(Records from a dataset)
== Segment start ==
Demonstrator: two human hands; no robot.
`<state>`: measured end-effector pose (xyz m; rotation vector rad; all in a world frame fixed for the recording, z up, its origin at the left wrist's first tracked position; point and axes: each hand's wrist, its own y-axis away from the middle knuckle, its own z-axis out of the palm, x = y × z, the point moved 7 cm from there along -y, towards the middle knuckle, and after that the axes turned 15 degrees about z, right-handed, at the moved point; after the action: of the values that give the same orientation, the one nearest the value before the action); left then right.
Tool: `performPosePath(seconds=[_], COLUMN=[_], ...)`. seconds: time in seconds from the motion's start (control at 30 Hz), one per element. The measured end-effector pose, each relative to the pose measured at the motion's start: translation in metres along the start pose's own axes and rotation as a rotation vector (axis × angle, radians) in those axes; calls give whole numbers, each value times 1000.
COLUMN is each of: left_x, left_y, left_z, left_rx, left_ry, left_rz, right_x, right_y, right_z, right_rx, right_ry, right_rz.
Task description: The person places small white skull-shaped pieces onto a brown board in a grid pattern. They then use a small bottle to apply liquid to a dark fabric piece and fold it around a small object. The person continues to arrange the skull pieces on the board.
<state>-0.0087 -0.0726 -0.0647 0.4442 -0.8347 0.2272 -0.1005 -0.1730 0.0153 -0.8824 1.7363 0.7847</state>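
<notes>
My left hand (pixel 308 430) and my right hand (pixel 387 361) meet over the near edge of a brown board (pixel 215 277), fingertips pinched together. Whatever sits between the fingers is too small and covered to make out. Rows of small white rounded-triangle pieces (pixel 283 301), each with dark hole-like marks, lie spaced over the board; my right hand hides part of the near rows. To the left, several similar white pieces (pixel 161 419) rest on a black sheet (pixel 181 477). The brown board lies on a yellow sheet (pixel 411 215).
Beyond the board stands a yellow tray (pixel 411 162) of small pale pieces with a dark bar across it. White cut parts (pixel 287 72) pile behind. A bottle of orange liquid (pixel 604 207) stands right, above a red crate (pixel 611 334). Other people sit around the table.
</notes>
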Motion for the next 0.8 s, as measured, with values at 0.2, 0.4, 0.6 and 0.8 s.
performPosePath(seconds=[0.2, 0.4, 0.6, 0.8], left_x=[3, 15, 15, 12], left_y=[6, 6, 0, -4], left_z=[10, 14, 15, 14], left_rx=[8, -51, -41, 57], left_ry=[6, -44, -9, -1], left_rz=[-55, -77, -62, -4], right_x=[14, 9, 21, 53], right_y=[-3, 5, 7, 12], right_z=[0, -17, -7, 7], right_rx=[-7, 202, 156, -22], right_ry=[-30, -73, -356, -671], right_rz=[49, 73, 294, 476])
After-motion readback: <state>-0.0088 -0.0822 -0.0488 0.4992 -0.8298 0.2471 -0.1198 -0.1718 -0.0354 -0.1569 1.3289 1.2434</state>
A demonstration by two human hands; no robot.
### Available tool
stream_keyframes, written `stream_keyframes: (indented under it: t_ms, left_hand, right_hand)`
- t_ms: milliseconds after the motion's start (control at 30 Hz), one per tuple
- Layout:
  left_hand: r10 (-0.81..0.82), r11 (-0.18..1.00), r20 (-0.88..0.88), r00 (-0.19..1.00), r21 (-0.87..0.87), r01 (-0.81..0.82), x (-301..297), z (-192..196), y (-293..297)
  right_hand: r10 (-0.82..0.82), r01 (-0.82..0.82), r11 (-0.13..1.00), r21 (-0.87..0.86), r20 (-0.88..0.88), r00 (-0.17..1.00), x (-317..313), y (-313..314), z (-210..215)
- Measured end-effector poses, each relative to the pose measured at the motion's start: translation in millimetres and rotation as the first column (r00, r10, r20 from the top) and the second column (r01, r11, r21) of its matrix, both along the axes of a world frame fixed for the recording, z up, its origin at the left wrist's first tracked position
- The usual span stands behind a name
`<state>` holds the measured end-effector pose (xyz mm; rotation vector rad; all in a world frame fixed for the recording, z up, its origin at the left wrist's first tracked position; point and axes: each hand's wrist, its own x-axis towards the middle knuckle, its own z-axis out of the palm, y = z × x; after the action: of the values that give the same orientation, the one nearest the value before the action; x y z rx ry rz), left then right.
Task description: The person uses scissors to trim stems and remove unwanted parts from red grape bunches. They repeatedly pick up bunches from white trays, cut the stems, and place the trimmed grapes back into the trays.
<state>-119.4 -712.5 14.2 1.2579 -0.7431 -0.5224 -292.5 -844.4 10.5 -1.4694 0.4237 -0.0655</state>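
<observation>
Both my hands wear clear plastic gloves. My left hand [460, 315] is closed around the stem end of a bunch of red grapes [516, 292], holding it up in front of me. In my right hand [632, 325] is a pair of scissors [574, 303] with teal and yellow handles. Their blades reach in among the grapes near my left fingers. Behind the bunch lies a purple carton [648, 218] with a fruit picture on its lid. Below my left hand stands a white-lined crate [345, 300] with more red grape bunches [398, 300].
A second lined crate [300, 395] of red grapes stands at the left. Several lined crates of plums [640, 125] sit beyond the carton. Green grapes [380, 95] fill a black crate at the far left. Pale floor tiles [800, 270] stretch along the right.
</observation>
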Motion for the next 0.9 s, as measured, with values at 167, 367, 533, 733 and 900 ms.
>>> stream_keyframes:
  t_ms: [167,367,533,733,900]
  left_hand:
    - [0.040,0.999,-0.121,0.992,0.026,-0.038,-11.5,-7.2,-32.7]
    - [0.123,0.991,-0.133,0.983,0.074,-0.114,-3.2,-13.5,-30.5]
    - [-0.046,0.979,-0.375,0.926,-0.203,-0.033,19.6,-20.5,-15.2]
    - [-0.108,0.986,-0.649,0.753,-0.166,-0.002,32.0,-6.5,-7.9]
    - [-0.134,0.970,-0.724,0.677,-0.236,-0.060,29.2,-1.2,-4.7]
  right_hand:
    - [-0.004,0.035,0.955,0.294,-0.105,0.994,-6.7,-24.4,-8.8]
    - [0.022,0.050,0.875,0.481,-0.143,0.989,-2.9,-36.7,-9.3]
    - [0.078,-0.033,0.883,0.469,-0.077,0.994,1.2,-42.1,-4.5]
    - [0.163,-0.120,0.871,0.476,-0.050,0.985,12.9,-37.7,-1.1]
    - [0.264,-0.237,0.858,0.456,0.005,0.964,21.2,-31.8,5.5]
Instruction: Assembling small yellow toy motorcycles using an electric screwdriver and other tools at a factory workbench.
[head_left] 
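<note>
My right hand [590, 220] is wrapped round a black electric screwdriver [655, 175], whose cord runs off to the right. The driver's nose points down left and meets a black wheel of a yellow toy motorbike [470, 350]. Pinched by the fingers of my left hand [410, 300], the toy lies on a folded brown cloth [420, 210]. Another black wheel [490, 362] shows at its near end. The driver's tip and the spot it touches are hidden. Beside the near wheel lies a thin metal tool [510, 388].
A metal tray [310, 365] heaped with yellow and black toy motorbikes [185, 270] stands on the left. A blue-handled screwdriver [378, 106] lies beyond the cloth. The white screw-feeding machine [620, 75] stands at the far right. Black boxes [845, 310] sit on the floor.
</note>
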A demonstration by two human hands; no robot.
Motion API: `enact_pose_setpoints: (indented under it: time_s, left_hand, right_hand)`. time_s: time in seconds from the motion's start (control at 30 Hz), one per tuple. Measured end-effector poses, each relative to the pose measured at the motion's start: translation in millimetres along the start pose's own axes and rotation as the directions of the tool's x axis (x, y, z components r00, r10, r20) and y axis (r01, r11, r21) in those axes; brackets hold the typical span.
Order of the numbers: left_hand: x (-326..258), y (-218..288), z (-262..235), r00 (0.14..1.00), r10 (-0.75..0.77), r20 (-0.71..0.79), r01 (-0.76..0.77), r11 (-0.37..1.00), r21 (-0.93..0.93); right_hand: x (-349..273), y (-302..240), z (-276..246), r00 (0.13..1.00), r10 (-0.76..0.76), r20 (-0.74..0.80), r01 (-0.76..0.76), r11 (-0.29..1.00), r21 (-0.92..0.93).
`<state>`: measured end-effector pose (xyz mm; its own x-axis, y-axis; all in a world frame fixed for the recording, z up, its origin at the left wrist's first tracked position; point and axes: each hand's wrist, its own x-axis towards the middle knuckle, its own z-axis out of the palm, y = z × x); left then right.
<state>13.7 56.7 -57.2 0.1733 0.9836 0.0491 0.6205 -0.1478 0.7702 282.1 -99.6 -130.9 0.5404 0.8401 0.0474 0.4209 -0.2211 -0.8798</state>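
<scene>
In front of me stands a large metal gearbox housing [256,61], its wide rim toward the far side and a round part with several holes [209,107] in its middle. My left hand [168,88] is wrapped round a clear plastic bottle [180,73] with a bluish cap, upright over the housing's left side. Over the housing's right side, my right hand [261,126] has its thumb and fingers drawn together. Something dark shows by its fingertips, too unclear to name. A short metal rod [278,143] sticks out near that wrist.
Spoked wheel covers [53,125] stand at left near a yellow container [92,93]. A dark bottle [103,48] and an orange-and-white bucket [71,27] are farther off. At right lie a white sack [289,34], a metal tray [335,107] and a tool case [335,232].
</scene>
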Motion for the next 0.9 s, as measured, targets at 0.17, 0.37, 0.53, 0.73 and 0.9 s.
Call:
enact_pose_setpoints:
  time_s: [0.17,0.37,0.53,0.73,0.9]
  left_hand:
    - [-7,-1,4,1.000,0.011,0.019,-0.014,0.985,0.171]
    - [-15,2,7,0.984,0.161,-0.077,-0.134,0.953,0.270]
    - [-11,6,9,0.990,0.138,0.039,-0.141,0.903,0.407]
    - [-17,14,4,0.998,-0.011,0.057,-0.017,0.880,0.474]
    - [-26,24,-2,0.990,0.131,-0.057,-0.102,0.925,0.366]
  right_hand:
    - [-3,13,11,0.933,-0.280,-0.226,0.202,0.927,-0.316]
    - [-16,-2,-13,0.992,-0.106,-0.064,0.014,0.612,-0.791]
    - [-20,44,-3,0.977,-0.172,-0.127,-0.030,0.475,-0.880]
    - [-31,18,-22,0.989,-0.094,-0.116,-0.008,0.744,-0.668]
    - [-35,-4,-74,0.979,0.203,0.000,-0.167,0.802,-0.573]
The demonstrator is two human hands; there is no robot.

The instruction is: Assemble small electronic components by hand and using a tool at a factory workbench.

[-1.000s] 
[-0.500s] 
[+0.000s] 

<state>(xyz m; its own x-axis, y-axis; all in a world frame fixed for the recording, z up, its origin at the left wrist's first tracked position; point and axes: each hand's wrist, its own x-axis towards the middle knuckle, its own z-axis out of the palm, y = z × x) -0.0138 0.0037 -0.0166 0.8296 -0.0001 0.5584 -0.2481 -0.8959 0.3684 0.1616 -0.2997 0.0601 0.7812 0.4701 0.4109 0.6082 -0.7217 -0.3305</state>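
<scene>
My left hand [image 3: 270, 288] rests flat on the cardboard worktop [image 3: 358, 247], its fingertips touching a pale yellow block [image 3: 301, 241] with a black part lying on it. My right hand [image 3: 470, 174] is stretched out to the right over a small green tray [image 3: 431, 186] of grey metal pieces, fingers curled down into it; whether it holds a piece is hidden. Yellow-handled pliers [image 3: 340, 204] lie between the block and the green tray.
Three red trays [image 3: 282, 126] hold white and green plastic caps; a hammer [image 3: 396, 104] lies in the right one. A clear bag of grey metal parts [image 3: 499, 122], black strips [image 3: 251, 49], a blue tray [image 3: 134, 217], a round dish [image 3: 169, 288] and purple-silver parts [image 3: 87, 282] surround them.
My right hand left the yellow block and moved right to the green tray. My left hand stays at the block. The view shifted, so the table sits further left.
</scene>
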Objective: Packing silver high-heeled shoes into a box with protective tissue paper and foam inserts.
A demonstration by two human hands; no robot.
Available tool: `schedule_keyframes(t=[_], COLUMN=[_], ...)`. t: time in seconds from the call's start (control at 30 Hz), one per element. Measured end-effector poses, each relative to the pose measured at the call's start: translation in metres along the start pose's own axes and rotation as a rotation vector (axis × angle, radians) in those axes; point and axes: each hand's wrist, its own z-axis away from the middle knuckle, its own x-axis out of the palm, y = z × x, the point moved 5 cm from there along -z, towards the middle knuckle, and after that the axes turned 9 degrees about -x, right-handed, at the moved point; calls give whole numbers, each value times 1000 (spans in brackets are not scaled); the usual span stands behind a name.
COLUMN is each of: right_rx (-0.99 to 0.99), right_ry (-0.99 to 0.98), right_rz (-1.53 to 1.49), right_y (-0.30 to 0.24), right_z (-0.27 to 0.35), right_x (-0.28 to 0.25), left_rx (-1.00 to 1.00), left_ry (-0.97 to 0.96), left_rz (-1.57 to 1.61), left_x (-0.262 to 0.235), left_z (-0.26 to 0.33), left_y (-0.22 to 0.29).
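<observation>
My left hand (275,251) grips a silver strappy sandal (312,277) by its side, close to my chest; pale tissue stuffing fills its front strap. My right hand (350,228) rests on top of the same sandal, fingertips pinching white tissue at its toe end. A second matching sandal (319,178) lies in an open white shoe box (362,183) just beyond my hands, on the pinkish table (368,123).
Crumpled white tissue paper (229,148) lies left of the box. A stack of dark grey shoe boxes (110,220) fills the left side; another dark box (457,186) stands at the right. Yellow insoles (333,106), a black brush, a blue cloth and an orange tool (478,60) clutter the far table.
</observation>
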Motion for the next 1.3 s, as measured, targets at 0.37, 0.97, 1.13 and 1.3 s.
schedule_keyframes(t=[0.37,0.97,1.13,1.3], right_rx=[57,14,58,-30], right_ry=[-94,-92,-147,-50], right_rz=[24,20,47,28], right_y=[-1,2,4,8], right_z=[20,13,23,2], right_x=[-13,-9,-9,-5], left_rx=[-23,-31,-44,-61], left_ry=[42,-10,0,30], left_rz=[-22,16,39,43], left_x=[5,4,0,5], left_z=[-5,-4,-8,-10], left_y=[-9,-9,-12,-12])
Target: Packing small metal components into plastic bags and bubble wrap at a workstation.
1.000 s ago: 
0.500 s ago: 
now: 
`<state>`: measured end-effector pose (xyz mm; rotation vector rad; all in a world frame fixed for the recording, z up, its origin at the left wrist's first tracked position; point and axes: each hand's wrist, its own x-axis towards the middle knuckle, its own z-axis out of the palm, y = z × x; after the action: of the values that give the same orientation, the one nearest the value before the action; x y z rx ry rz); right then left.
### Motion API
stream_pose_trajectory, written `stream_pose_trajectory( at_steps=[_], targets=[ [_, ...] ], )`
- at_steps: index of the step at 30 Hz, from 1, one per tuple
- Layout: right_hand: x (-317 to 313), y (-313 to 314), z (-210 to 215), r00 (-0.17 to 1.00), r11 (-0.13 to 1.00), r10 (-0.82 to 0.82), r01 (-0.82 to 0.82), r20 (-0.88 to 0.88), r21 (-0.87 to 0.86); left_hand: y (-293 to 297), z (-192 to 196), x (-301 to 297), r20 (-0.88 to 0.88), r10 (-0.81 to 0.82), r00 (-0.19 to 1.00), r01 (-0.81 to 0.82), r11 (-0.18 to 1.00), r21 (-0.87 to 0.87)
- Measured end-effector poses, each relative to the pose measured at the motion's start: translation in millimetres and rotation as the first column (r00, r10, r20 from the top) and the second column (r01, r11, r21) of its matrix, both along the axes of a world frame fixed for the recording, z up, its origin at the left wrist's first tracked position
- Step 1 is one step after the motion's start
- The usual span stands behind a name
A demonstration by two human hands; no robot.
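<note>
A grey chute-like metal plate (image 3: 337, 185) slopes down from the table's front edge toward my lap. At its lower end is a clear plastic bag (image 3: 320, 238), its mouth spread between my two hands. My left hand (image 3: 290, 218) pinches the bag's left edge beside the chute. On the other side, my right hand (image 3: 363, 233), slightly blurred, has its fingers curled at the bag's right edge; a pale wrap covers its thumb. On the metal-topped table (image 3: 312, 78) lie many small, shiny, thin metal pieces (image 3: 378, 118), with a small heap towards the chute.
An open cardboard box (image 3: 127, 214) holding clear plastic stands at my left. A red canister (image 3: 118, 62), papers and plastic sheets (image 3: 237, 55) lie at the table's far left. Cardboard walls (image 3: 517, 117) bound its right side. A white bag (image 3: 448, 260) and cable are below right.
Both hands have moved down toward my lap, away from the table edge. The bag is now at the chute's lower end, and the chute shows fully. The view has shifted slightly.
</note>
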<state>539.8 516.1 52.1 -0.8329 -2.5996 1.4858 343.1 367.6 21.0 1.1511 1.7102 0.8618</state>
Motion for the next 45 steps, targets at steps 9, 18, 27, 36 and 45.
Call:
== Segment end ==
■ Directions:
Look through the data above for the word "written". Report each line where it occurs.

■ Answer below:
stream_keyframes, written `stream_keyframes: (indented under it: t_ms, left_hand, right_hand)`
stream_pose_trajectory, written `stream_pose_trajectory( at_steps=[_], targets=[ [_, ...] ], )`

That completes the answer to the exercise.